[Data items]

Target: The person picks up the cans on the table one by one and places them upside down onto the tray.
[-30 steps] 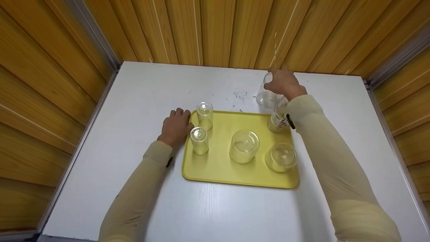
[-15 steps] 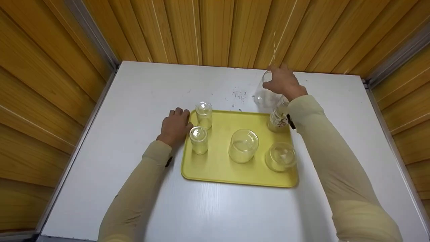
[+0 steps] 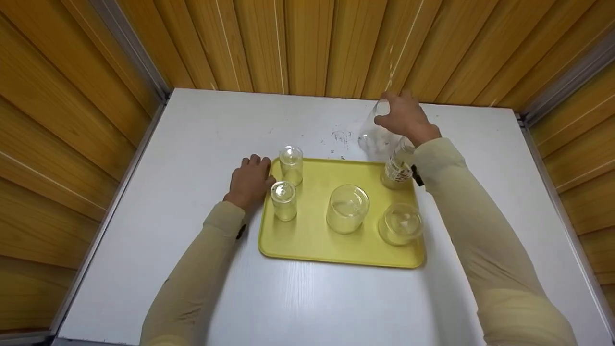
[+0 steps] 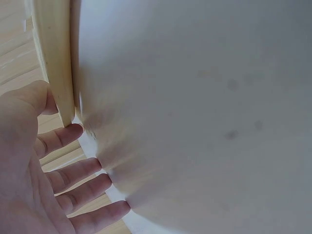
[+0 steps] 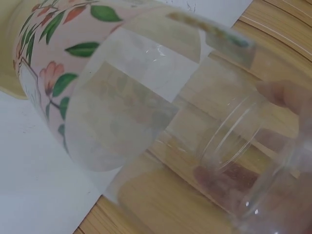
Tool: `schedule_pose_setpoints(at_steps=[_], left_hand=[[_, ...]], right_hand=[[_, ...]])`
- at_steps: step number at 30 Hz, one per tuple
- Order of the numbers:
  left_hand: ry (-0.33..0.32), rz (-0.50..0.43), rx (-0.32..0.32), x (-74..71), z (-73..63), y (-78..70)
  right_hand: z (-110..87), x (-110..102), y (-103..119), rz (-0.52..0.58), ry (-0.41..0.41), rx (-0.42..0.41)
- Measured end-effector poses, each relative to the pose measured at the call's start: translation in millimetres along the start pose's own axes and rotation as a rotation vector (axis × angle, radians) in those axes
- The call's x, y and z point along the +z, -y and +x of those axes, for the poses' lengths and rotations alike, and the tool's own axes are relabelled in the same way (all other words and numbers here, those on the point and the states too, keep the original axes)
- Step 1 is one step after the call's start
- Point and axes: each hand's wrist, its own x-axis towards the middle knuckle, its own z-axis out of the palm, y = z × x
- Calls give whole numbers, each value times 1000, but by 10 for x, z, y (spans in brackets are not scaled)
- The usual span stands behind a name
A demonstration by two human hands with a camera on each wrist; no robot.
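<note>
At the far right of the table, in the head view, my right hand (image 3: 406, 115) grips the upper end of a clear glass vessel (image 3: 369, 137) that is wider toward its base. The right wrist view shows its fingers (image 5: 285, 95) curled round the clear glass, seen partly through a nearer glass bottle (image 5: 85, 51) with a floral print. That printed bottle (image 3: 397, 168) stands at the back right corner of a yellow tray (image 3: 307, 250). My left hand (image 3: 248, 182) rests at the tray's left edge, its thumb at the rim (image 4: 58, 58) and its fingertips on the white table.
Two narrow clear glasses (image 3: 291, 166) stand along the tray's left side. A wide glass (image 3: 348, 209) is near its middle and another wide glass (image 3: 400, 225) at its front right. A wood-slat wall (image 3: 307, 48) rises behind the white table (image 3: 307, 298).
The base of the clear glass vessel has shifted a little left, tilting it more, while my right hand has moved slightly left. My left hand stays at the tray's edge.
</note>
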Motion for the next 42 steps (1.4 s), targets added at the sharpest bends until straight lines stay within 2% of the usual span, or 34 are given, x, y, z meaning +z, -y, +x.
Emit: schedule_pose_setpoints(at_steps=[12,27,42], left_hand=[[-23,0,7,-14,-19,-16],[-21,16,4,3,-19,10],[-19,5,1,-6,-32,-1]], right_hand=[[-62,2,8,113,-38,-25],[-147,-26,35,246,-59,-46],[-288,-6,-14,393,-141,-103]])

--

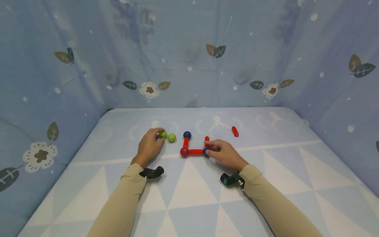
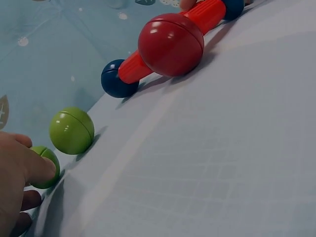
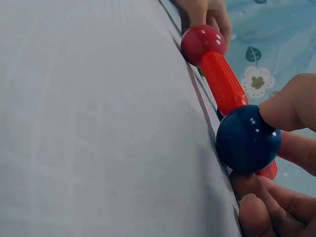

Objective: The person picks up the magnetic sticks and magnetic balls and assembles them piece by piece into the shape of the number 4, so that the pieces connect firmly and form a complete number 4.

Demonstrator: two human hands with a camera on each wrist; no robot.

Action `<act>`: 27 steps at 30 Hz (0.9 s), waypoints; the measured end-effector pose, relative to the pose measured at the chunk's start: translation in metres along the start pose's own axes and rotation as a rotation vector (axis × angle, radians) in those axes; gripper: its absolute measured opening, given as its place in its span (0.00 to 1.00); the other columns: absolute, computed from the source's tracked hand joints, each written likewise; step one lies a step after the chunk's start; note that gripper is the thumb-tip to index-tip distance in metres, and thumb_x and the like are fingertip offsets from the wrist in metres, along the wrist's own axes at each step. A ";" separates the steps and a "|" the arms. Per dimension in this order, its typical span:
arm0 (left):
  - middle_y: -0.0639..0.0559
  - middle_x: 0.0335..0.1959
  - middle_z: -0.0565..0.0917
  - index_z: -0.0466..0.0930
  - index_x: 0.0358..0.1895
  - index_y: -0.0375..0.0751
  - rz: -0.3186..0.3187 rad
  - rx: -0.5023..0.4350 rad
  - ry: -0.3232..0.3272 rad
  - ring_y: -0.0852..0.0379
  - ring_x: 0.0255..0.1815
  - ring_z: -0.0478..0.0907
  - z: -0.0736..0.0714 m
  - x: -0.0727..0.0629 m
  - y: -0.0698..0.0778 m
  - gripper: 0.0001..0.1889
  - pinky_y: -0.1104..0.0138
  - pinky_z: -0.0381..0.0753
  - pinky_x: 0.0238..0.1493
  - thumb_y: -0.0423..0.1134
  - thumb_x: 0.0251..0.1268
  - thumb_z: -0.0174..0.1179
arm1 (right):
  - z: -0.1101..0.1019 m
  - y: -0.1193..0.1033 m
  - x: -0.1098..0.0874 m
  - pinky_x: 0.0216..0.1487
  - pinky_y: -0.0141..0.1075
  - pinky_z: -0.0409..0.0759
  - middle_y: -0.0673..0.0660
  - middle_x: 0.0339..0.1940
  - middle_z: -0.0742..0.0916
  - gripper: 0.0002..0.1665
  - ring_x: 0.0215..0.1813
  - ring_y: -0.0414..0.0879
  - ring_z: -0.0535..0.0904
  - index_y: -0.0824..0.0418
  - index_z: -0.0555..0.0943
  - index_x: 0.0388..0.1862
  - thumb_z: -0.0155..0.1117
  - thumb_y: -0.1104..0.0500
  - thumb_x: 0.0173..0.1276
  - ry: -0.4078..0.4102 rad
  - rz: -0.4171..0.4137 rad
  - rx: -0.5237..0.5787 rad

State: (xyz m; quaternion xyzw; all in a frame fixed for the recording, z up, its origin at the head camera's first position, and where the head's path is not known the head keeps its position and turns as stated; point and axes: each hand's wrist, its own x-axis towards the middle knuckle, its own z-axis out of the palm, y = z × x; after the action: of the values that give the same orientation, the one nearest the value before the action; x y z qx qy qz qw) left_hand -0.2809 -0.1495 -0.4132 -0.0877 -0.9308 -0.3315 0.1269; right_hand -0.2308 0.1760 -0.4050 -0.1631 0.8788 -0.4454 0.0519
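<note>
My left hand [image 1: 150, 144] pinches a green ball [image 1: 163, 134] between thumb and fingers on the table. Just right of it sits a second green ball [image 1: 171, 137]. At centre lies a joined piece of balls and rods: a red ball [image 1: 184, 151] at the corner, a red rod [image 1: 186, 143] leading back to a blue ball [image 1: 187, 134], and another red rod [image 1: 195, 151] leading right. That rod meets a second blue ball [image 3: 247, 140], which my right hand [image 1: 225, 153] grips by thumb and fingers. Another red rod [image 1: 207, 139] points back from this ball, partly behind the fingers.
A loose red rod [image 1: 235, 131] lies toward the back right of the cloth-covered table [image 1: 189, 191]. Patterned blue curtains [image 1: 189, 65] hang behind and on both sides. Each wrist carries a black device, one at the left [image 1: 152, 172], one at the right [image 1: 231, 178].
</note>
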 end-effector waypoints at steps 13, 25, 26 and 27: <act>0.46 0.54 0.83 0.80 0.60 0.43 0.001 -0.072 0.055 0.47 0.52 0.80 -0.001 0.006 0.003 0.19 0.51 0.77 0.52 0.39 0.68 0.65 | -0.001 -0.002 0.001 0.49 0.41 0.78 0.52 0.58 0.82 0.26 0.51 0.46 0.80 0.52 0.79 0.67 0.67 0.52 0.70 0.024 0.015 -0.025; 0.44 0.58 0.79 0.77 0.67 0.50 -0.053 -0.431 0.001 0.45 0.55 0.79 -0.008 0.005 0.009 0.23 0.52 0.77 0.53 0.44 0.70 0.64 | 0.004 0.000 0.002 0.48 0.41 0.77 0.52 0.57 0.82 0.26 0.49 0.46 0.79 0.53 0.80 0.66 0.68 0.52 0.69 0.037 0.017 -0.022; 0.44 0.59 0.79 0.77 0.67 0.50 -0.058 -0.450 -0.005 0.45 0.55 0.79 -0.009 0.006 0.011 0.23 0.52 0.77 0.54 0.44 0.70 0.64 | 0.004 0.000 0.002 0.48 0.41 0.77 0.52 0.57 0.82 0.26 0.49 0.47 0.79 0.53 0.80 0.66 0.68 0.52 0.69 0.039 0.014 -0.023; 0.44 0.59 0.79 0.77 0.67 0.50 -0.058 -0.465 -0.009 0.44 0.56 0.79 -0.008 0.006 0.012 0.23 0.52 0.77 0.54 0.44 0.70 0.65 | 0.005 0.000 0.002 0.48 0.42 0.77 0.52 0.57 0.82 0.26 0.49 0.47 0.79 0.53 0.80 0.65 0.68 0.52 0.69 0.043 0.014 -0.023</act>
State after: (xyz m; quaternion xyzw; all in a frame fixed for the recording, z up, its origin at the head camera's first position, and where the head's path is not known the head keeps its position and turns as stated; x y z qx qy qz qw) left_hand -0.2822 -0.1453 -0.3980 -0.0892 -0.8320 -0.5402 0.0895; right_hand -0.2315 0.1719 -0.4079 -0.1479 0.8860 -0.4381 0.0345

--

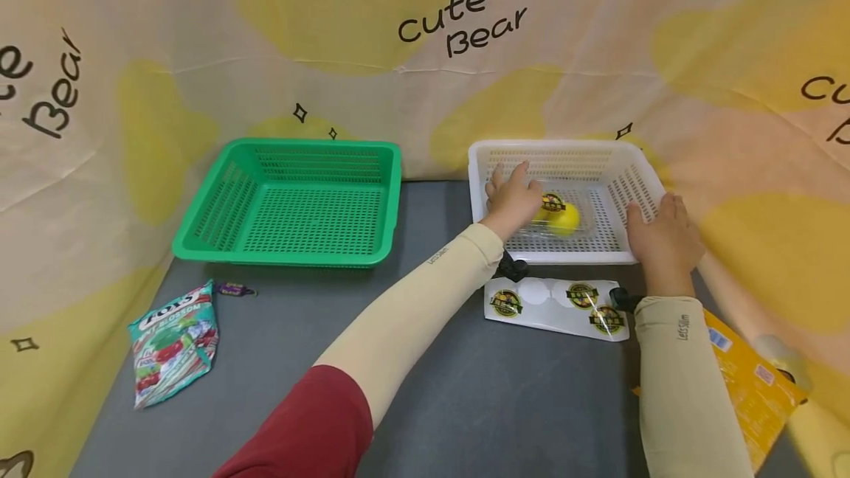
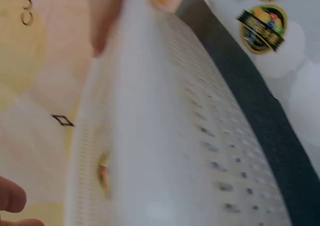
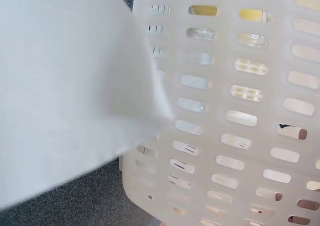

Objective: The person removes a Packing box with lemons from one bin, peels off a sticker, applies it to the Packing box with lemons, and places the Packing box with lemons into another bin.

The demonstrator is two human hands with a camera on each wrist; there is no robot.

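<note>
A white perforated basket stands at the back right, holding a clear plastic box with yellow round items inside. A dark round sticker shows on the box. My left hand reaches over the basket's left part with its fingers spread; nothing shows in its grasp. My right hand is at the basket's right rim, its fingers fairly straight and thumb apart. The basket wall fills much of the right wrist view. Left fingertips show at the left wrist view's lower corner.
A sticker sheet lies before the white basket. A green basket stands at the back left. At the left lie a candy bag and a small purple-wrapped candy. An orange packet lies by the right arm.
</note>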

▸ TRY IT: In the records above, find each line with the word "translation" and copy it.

▸ RESPONSE TO THE TASK:
- Measured end-effector poses, each relative to the pose measured at the call's start: translation in millimetres along the start pose's own axes and rotation as a rotation vector (axis × angle, radians) in those axes
Action `<act>`: 27 steps at 30 Hz (0.9 s), waypoints; the measured end-effector pose, relative to the pose measured at the chunk's start: translation in metres along the start pose's own axes and rotation as a rotation vector (axis × angle, radians) in those axes; gripper: its absolute measured opening, given as its place in its span (0.00 to 1.00); the other columns: absolute, computed from the source's tracked hand joints, each written likewise; step one lies a step after the chunk's start; note that gripper is the thumb-tip to index-tip distance in metres, and thumb_x and the like are fingertip offsets from the wrist in metres, along the wrist's own axes at each step. A ";" separates the steps and a "|" the arms. Per dimension in this order, its typical span:

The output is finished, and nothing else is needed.